Un El Niño potente rischia di intensificare i fenomeni meteorologici estremi su più continenti contemporaneamente. Le regioni già soggette a siccità e incendi — tra cui parti del Sud-Est asiatico, l’Australia e l’Africa meridionale — potrebbero affrontare condizioni di aridità ancora più severe. Nel frattempo, aree come le coste occidentali delle Americhe e il Corno d’Africa potrebbero subire tempeste e inondazioni devastanti, poiché le masse d’aria cariche di umidità modificano le loro traiettorie abituali.

Il gruppo World Weather Attribution ha sottolineato che la convergenza di questi fattori crea un momento particolarmente pericoloso per la resilienza climatica globale. La combinazione di temperature oceaniche da record, un’attività degli incendi senza precedenti e un El Niño potenzialmente devastante rappresenta ciò che i ricercatori descrivono come un rischio composto, in cui i singoli pericoli interagiscono e si amplificano a vicenda in modi difficili da prevedere e ancora più difficili da gestire.

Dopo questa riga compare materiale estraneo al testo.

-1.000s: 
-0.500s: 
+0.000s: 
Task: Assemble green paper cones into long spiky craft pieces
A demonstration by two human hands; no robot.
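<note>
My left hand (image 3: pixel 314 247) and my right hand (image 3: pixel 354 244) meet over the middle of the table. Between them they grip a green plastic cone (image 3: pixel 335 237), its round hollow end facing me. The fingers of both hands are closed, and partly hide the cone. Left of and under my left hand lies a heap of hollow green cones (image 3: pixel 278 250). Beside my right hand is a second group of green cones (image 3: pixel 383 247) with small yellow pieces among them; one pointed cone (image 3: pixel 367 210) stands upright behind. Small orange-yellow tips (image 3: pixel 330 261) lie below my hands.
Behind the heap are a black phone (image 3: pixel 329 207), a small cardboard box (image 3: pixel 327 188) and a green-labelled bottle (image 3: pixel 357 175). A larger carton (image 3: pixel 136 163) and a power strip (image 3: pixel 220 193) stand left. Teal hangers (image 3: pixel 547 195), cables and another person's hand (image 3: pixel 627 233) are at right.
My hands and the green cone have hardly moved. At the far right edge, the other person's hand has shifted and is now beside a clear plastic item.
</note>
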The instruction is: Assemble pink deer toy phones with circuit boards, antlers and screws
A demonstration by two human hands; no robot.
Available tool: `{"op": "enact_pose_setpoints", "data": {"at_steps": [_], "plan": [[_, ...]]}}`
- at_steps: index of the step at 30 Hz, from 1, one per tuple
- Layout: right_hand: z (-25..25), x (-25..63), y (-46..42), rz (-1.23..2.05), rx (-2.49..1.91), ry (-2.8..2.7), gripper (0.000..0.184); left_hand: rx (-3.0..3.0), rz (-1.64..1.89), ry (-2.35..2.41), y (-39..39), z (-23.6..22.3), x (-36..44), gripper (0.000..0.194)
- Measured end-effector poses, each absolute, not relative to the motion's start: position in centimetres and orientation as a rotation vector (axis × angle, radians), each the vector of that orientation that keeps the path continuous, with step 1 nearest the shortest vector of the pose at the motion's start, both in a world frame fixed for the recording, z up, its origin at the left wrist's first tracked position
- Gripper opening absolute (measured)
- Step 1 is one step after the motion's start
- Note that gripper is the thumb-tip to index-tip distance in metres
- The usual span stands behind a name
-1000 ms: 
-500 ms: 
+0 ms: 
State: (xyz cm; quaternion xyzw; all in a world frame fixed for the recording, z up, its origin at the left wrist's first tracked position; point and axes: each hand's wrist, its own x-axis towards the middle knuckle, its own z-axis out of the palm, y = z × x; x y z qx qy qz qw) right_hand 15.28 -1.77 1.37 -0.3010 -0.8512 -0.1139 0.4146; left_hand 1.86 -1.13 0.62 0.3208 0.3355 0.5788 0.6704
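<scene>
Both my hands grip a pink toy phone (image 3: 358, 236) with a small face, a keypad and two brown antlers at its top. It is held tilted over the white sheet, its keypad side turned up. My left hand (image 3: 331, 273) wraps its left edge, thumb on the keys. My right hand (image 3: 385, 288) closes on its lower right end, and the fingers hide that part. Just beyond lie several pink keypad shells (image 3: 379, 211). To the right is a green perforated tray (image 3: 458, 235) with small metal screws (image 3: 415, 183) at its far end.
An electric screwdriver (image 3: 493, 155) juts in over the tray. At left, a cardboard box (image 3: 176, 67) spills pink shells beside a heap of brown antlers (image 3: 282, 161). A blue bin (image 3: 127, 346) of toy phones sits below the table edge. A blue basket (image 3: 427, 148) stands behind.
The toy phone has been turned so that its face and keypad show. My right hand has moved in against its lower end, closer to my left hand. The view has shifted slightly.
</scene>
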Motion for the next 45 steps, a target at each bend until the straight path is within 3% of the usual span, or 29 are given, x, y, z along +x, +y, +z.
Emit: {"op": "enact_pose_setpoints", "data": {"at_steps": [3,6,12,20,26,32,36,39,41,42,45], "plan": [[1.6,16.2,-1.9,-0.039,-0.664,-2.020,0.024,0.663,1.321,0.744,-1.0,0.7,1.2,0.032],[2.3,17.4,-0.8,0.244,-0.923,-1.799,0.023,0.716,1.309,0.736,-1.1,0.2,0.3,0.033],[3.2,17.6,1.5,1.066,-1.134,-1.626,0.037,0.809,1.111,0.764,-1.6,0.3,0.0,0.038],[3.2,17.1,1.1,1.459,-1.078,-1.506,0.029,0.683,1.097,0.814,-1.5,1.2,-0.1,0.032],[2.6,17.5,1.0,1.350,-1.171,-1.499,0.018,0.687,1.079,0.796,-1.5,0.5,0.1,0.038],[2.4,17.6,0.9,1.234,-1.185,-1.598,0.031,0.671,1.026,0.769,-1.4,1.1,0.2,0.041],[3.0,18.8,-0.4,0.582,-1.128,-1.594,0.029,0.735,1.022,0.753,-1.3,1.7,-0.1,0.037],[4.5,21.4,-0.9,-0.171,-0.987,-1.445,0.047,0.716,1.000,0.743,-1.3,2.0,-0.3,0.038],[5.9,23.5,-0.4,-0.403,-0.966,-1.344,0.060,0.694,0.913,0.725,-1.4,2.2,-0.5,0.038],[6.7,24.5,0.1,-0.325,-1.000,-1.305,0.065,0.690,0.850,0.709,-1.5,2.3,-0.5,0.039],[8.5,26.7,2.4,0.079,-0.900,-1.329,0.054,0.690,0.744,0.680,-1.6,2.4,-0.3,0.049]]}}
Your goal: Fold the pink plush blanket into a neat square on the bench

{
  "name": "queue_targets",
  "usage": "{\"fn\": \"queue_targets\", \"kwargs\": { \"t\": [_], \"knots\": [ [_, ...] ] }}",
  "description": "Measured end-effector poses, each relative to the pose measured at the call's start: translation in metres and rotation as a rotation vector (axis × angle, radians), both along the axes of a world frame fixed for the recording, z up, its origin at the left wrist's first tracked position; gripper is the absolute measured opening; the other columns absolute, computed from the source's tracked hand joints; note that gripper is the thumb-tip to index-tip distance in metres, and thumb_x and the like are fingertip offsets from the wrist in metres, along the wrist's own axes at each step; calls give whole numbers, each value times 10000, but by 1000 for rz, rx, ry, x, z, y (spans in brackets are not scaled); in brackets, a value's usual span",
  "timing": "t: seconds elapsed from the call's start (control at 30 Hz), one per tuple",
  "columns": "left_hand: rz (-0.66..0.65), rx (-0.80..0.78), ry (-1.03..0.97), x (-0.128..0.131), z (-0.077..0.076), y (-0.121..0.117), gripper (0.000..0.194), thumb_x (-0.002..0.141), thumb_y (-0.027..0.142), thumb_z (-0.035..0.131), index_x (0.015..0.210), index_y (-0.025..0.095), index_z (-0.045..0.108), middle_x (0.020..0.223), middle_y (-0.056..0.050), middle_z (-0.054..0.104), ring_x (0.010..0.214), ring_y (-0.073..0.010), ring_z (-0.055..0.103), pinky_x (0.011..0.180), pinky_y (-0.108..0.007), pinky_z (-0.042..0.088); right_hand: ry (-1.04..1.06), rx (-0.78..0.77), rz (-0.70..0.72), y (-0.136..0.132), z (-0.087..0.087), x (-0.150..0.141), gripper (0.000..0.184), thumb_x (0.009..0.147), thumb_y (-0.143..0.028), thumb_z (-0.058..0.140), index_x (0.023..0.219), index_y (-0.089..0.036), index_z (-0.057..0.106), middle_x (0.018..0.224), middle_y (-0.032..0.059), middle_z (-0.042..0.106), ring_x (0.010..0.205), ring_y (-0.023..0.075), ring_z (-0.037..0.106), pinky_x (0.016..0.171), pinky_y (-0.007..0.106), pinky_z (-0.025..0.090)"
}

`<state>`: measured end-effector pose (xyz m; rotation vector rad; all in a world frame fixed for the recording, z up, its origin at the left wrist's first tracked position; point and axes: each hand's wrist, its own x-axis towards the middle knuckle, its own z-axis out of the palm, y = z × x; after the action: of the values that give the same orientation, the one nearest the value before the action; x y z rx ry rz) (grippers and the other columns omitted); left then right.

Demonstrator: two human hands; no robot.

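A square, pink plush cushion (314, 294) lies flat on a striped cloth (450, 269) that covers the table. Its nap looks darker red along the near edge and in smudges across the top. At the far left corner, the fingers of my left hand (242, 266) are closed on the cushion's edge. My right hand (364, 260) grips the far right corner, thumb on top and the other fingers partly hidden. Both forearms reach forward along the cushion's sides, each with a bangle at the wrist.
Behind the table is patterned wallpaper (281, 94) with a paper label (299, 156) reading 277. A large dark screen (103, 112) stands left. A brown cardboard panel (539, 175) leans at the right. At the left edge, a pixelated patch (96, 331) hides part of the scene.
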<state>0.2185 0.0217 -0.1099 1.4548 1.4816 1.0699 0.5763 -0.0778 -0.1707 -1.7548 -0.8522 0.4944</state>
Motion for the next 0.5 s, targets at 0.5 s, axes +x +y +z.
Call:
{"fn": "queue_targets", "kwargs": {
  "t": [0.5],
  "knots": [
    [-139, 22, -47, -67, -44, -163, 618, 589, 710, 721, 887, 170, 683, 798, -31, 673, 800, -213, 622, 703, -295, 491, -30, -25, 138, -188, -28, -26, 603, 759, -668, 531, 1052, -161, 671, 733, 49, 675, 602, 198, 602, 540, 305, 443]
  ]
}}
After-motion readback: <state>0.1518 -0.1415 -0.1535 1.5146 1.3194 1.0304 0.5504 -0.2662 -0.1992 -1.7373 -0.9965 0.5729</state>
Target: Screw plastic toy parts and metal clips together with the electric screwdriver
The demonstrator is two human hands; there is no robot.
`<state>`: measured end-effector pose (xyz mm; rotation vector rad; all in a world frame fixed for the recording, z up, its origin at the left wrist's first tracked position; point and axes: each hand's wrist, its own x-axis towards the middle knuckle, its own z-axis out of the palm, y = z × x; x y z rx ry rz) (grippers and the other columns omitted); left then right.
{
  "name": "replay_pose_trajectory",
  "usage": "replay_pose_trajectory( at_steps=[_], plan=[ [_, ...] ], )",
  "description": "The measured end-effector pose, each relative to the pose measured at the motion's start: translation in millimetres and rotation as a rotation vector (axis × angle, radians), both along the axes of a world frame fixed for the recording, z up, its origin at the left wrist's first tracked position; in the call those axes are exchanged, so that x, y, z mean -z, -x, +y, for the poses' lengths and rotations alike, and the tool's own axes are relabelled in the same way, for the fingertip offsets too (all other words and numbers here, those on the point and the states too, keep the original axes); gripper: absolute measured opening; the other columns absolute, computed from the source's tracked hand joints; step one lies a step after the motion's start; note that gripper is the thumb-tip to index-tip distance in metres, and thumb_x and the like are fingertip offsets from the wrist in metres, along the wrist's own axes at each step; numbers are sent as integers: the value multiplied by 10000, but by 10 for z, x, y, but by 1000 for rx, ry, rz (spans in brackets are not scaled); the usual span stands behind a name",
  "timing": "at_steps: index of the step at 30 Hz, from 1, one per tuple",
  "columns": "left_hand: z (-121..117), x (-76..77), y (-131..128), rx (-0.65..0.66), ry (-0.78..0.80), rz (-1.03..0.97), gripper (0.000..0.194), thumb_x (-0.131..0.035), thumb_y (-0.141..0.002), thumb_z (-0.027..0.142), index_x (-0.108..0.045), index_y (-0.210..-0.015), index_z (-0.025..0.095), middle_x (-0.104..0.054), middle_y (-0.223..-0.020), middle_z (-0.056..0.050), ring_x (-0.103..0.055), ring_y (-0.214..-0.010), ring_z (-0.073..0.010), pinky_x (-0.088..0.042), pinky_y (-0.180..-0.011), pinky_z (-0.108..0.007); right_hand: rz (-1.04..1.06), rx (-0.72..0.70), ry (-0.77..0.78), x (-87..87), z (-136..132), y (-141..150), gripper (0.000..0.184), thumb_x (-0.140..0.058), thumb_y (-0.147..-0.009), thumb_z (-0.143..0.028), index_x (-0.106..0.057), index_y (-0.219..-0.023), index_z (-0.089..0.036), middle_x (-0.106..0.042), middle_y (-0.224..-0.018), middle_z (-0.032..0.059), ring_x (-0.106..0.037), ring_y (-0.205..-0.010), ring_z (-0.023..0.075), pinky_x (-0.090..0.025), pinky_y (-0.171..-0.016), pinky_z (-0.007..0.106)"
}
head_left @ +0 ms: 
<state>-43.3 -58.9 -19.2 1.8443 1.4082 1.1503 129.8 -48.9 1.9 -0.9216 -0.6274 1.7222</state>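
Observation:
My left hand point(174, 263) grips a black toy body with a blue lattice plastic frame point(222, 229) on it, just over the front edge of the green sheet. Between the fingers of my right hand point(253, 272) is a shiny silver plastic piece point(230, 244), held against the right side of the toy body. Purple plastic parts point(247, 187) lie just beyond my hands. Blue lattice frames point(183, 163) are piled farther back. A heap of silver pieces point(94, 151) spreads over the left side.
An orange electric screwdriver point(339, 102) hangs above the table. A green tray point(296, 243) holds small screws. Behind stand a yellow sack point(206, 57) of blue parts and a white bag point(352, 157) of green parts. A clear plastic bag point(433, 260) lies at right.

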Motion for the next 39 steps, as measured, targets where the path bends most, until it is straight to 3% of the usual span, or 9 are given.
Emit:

I governi e le agenzie di protezione civile di tutto il mondo sono esortati a prepararsi per un periodo prolungato di estremi climatici intensificati. Gli scienziati sottolineano che, sebbene El Niño sia un fenomeno climatico naturale, i suoi impatti vengono amplificati dal riscaldamento globale causato dall’attività umana, rendendo la posta in gioco più alta che mai. I prossimi mesi saranno cruciali per determinare se il 2026 supererà tutti i precedenti record di temperatura.